Tantangan utama adalah membuat Aik mau mengerjakan semua soal. Dan karena aku tidak terlibat langsung di arena, pertempuran harus dilakukan oleh guru-gurunya, sementara aku dari jarak jauh cuma bisa memberi masukan dan berdoa.

Hari Ketiga.

Catatan belajar. Malam ini aku mencoba memberi Aik simulasi soal. Jadi bukan sekedar mengulang pelajaran. God I should have been doing this since the beginning!
Aku menyiapkan soal pilihan ganda. Aku minta dia baca sendiri. Dan menuliskan sendiri operasional matematikanya. No Problem. Tapi Aik menolak menyilang jawaban yang benar.
'X salah. Ini benar. Benar tidak boleh X'
Oh my God. Silang adalah tanda salah. Kenapa jawaban benar harus disilang?
'Dilingkari boleh?' tanyaku.
'Boleh,' katanya.
Aku langsung kontak kedua gurunya tentang ini. 'Besok dilingkari saja, kalau begitu,' kata Bu Guru.



Catatan Tes.
Aik mengerjakan tes dengan gembira. Membaca sendiri dan tidak dituntuni. Selesai 21 dari 30 soal.

Catatanku untuk Shadow Teacher: kita (termasuk saya) sering underestimate Aik. Padahal yang dibutuhkan Aik adalah kepercayaan bahwa dia bisa. Bukan ketidakpercayaan dan uluran bantuan untuk hal yang tidak dia butuhkan.

Masih ada kesempatan untuk menyelesaikan dua materi tes tema sebelumnya yang belum tuntas. Ini salah satu hal yang kusuka dari sekolah tempat Aik belajar. Di kelas awal, anak benar-benar dibikin nyaman, dijauhkan dari stres, dibikin gembira. Guru berusaha mengenali dan mengikuti cara belajar yang efektif untuk tiap anak, terlebih ABK.

Seperti janjiku pada diri sendiri, pada Aik, pada psikolognya Aik, pada Bapakku. Aku tidak menargetkan apa pun untuk Aik selama sekolah. Aku hanya meminta dan berusaha memaksimalkan yang ada pada diri Aik. Semoga dimudahkan. Dan diberi kesabaran. Ya Tuhan!

Monday, June 25, 2018

The Graduates

A late post.

So this year all my kids are having their last years. Ibit in High School, Ar and Ir in Junior High, and Aik in Kindergarten. It's been a roller coaster to all. Now as we got down, we are ready for a more challenging one. I am a proud Mama of these graduates. They've struggled and done their best. I couldn't demand more.
All we wish now is a good luck for all. We will do this.



Wednesday, May 30, 2018

Not Afraid of Dentist!

I can never guess (other than what I have known before) what he likes, doesn't like. What makes him uncomfortable. Cutting nails is still an issue untill now, so going to dentist for tooth extraction was a huge worry for me. Finding two teeth had to be extracted was like another bad dream but like always, I had to face.
We visited a dentist once before to check how his teeth were (the result was 'very good' because he brushes hes teeth and doesn't like sweets) and he was quite comfortable with the dentist. He likes the chair, the lamp, the water crane and everything in the dentist room.
So it wasn't too hard to make him sit and open his mouth, until the dentist put some anesthesia and work with her tool. He started screaming, tried to break loose, cried. I and the nurse had to hold him tighter until it was done.

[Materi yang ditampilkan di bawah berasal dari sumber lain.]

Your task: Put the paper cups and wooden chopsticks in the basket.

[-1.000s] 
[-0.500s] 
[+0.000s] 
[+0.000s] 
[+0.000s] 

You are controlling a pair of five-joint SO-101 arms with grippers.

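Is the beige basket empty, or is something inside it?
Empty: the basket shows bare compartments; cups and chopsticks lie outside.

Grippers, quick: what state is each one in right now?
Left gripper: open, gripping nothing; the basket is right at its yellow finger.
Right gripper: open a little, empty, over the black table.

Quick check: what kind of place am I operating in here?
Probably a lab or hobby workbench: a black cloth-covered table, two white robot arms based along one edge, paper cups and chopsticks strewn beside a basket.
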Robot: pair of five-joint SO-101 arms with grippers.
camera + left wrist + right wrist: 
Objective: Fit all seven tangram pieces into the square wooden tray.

A week after this, we found that another tooth has to be extracted. I was afraid that he would refuse to even just to go to the dentist. But he didn't.  I tried my best to explain that his tooth was shaking and had to be pulled. Mami could do but it might be hurt. The dentist would do better and less hurt. He came to the dentist (again) happily and didn't cry as much as last week.
I understand (well I try to!) how hard it is to be Aik. He has to work harder to learn every thing. Fights harder for the things he doesn't understand. Not that I never try to make him do. But it is really harder to explain things too.
I'm so proud of him that he has learned the  most important thing, he has to accept so many things he doesn't want to. He often whin, seem deppressed (that's when I have to prevent this from happening, which is also so hard because some times it is me who get deppressed...). I hope that slowly he will learn that his struggle will be paid off.


Tuesday, August 15, 2017

Tidak Takut Suntik!

Sejak punya bayi pertama kali, aku menganggap imunisasi itu penting. Seingatku, dulu adem ayem saja tidak ada pro kontra. Makin ke sini punya bayi makin rumit. Soal ASI diributkan. Soal MPASI jadi ramai. Soal imunisasi jadi pro-kontra. Bahkan soal melahirkan spontan atau sesar pun jadi versusan.

So.

Aku masih termasuk ibu-ibu yang menganggap imunisasi itu penting. Yang tidak mau, dengan dalih agama atau pun kesehatan atau persediaan danau orang Yahudi, ya silakan. 

Lepas dari semua itu, yang terpenting adalah, ternyata Aik tidak menangis sama sekali waktu disuntik imunisasi di sekolah!

Mengingat Aik tidak dengan mudah membiarkan orang lain menyentuhnya, kecuali untuk hal yang pasti-pasti (memandikan, membantu pipis, sikat gigi), jelas aku khawatir Bu Dokter dan Bu Guru di sekolah akan kesulitan memegangi Aik saat disuntik. Lha gimana, periksa di Bu Bidan saat pans batuk pilek aja susah. Apalagi aku tidak bisa datang ke sekolah untuk mendampingi.

Maka pagi sebelum berangkat sekolah, aku 'sosialisasi' ke Aik tentang suntik menyuntik ini. Harusnya malam sebelum tidur sih, momen yang biasanya paling nyaman untuk ngobrol dan bermain. Tapi semalam lupa, jadi ya sudah paginya saja, sebelum aku berangkat kerja.

Aik baru bangun tidur dan masih kriyip-kriyip. Waktu aku katakan padanya bahwa nanti di sekolah dia harus suntik, ya dia 'iya - iya' saja. Tapi iya yang sambil kriyip-kriyip itu kok kurang mantab. Apalagi Aik belum pernah tahu apa itu suntik.

Untungnya kami punya spuit kecil yang dulu dipakai untuk memberi minum susu pada anak-anak kucing yang tidak mau menyusu ke ibunya. Jadilah kami main dokter-dokteran sebentar. Aku minta Aik untuk 'menyuntik'-ku, dan gantian aku 'menyuntik' Aik. Agak males-malesan juga dia, karena masih ngantuk. Tapi yang penting dia mengenal aktivitas itu, dan tahu bahwa itu 'tidak sakit'.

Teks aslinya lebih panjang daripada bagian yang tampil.